Abstract
Background: muscle strength measured as handgrip strength declines with increasing age and predicts mortality. While handgrip strength is determined by lifestyle through nutrition and physical activity, it has almost exclusively been studied in western populations with a sedentary lifestyle. This study aims to investigate the relation between handgrip strength, ageing and mortality in a population characterised by a predominance of malnutrition and manual labour.
Design: a population-based longitudinal study.
Setting: a traditional African rural population in Ghana.
Subjects: nine hundred and twenty-three community-dwelling individuals aged 50 and older.
Methods: demographic characteristics were registered.

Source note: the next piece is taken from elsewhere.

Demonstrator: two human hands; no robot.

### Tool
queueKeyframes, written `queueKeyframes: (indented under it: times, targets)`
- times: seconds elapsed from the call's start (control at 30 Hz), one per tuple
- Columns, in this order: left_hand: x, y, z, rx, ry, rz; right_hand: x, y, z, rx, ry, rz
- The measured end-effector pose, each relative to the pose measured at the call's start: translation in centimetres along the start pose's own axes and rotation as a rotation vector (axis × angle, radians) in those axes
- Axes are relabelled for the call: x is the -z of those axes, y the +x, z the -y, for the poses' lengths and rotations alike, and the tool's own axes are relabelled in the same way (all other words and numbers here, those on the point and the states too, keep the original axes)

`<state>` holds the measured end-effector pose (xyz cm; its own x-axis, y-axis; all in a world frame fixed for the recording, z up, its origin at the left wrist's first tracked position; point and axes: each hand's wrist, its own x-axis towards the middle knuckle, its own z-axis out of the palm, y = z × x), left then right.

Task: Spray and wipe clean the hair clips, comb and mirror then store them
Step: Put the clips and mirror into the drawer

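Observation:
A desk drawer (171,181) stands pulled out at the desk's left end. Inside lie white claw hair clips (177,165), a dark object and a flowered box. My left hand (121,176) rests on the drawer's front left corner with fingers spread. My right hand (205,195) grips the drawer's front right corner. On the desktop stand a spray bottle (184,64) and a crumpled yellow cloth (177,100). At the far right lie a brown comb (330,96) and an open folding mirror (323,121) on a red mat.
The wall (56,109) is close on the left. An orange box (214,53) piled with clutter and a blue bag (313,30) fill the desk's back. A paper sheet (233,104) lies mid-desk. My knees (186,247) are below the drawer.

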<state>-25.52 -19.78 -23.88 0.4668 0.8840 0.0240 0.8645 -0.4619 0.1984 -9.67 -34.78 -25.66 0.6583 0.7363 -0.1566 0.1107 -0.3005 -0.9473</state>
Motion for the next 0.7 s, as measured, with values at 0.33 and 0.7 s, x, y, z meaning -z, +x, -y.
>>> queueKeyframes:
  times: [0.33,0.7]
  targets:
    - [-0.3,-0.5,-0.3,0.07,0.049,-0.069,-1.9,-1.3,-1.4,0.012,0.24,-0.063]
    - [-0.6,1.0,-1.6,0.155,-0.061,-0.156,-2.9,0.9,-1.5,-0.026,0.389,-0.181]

At baseline, height, body mass index (BMI) and handgrip strength were measured and compared with those in a western reference population. Survival of the participants was documented during a period of up to 2 years.
Results: handgrip strength was dependent on age, sex, height and BMI. Compared with the western reference population, handgrip strength was lower due to a lower height and BMI but declined over age similarly. Risk of mortality was lower in participants having higher handgrip strength, with a hazard ratio of 0.94 per kg increase (P = 0.002). After adjustment for age, sex, tribe, socio-economic status, drinking water source, height and BMI, only handgrip strength remained predictive of mortality.

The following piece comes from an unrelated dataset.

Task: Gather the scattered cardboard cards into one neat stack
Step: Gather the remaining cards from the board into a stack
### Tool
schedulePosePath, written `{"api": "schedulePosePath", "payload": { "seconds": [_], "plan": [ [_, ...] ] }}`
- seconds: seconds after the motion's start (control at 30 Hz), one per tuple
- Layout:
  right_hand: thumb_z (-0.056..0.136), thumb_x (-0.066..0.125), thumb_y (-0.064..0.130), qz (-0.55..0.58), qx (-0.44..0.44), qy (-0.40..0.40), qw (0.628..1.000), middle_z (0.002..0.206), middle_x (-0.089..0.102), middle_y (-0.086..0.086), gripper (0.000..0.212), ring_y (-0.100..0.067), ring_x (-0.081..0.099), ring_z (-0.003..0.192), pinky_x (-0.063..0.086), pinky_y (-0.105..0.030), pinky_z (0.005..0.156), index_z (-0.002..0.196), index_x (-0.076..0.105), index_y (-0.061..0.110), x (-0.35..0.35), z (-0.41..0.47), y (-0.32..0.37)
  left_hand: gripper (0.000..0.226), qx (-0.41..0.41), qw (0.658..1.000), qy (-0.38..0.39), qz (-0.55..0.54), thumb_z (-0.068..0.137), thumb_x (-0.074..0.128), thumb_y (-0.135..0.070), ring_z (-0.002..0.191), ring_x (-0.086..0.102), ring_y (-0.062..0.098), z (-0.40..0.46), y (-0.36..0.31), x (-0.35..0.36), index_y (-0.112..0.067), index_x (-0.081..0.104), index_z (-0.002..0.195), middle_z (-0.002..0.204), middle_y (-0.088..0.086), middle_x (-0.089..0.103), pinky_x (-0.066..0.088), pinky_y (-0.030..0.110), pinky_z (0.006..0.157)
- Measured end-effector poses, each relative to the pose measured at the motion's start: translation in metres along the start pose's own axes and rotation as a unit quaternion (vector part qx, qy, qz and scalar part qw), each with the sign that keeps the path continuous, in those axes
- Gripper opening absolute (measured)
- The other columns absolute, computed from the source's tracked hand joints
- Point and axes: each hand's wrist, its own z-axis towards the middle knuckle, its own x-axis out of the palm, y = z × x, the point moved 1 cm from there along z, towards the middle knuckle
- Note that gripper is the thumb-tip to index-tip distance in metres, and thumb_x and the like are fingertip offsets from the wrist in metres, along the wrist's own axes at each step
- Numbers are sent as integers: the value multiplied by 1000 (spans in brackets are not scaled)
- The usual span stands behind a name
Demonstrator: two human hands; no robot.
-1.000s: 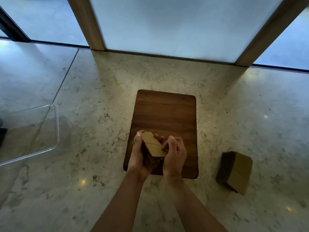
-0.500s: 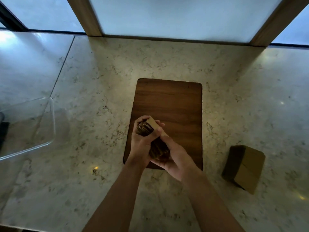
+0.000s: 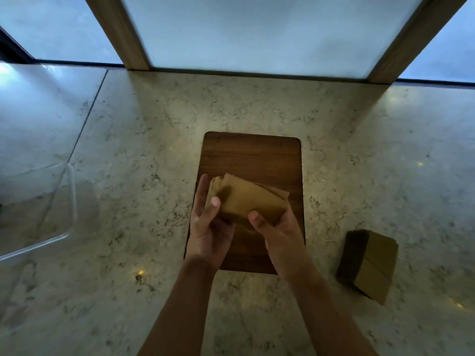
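Both hands have turned palm-up since half a sec ago, and the bundle of cardboard cards (image 3: 250,202) now lies flatter, its broad face showing, held just above the near half of the wooden board (image 3: 250,155). Left hand (image 3: 209,224) cups the bundle's left end, thumb curled over the top face, fingers straight up along the edge. Right hand (image 3: 279,228) grips the near right corner, thumb on top, fingers wrapped under (mostly hidden). Bundle isn't square yet: a few cards fan out at the far right corner.

To finish well, I'd judge: loosen both grips a little, tap the long edge on the board, then squeeze the ends together w/ flat palms. Too tight a clamp probably locks the skew in. A second stack (image 3: 370,265) sits on the marble counter (image 3: 128,140), well right of the board's near corner.
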Motion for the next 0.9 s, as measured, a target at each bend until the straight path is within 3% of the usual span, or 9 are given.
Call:
{"api": "schedulePosePath", "payload": {
  "seconds": [0.1, 0.2, 0.3, 0.37, 0.43, 0.5, 0.57, 0.73, 0.9],
  "plan": [
    [69, 89, 28, 118, 129, -33, 984, 120, 76, -2, 67, -24, 70, 116, 58, -38, 90, 130, 62, 23, 15, -7, -4, 124, -17, 1000, -14, 19, 61, 99, -38, 143, 45, 49, -3, 1, 4, -7, 32, 161, 157, 29, 45, 34, 69, 117],
    [72, 82, 24, 159, 213, -64, 962, 122, 74, -10, 59, -27, 69, 115, 57, -41, 89, 128, 64, 17, 26, -13, -10, 93, -44, 996, -8, 71, 71, 90, -26, 131, 58, 48, -9, 1, 9, 6, 48, 148, 148, 32, 55, 48, 64, 107],
    [73, 82, 43, -35, 223, -61, 972, 123, 69, -3, 73, -18, 66, 108, 51, -31, 78, 137, 56, 20, 29, -12, -6, 68, -81, 991, -67, 84, 81, 70, -17, 124, 61, 54, -10, -4, 5, 9, 53, 142, 139, 40, 58, 58, 56, 93],
    [71, 77, 61, -162, 184, -91, 965, 131, 58, -1, 87, -17, 60, 112, 48, -29, 77, 145, 46, 26, 20, -9, -1, 65, -86, 988, -91, 94, 82, 71, -21, 114, 68, 51, -11, -9, -2, 4, 57, 140, 129, 39, 65, 62, 51, 83],
    [65, 74, 73, -196, 132, -57, 970, 131, 58, 2, 95, -14, 62, 113, 54, -28, 79, 145, 44, 33, 11, -6, 7, 53, -88, 984, -100, 116, 82, 76, -22, 105, 73, 47, -14, -13, -8, -7, 67, 132, 121, 33, 72, 64, 50, 76],
    [64, 81, 67, -214, 120, 33, 969, 122, 67, 4, 81, -13, 70, 106, 60, -26, 77, 135, 55, 38, 8, -2, 15, 36, -109, 983, -74, 127, 82, 80, -21, 98, 77, 42, -15, -14, -10, -14, 78, 117, 113, 27, 77, 65, 47, 70],
    [73, 88, 46, -214, 112, 88, 966, 114, 75, 3, 56, -14, 74, 103, 62, -29, 79, 122, 63, 39, 7, 1, 20, 33, -127, 982, -55, 126, 79, 84, -22, 96, 78, 41, -17, -15, -11, -15, 81, 111, 111, 25, 78, 65, 45, 68],
    [76, 85, 30, -120, 104, 38, 987, 117, 76, -6, 58, -24, 74, 108, 60, -50, 94, 128, 64, 19, -6, 4, 26, 51, -143, 971, -58, 184, 67, 84, -17, 94, 78, 40, -17, -21, -22, -14, 76, 118, 110, 22, 79, 64, 45, 62],
    [79, 84, 25, -90, 124, 66, 986, 117, 77, -9, 54, -26, 74, 109, 59, -49, 95, 128, 65, 14, 1, -1, 15, 36, -103, 970, -79, 203, 75, 77, -14, 97, 79, 36, -13, -21, -21, -24, 80, 110, 111, 18, 80, 65, 45, 67]
  ]
}}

Conclusion: in a traditional rural African population characterised by malnutrition and manual labour, handgrip strength declines over age and independently predicts mortality similar to western populations. Handgrip strength can be used as a universal marker of ageing.

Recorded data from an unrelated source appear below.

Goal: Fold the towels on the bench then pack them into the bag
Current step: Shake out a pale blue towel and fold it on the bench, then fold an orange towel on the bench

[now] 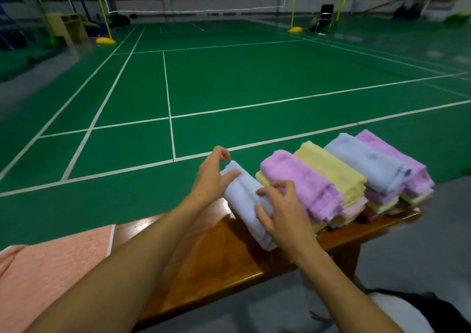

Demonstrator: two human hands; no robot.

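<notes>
A: 1 pale blue towel (244,200) lies folded into a narrow strip on the surface (219,261), directly under both hands.

B: And the grip?

A: The left hand (212,177) presses its thumb on the far end, other fingers curled above, closed on nothing. The right hand (283,211) rests on the near half, fingers loosely bent, apparently not pinching the cloth.

B: What could fail?

A: I'd guess the fold springs open once the pressure lifts, since nothing clamps it. Just right of the right hand, the folded stacks (344,179) lean; a nudge could topple them. Left of both hands, a pink towel (51,269) waits unfolded. No bag visible.
</notes>
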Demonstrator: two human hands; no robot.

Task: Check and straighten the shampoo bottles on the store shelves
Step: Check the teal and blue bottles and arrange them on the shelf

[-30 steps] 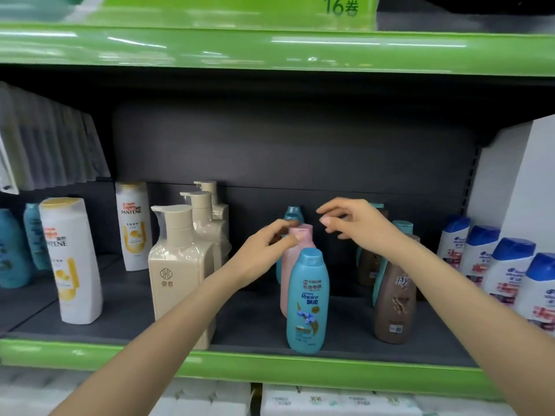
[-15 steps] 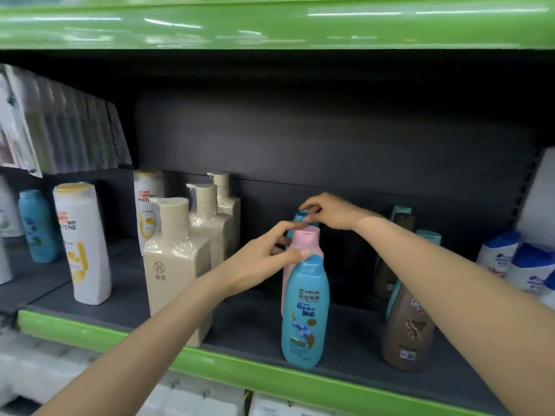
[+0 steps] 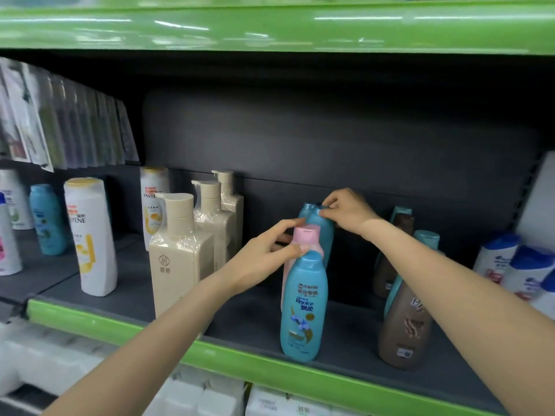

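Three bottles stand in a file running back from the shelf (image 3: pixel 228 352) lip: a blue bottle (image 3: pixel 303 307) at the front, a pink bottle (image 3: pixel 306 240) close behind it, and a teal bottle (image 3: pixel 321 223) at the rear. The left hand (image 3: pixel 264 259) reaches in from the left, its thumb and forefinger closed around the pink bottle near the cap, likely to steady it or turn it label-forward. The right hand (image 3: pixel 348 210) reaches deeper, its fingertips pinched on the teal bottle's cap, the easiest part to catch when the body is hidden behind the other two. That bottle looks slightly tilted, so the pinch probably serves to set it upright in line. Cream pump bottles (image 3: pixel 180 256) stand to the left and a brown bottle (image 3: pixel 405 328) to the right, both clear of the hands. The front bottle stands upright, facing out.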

Keywords: handgrip strength, ageing, mortality, Africa, older people
Introduction
Muscle strength measured as handgrip strength is widely used as a simple and robust marker of ageing. Handgrip strength declines with increasing age in different ethnicities, especially after the age of 50 [1, 2, 3, 4, 5, 6, 7]. At both middle and high ages, low handgrip strength is associated with increased risks of future disability [8, 9, 10, 11, 12, 13, 14]; of age-related diseases such as the metabolic syndrome [15], cardiovascular disease [16, 17], type 2 diabetes mellitus [18] and cognitive impairment [12, 19]; of hospitalisation [13, 20] and of treatment-related complications [13]. Moreover, low handgrip strength predicts all-cause mortality [13, 14, 15, 21, 22, 23] as well as mortality due to cardiovascular disease [6, 24] and cancer [15, 23, 24]. Consequently, low handgrip strength is considered as an accurate indicator of frailty [25].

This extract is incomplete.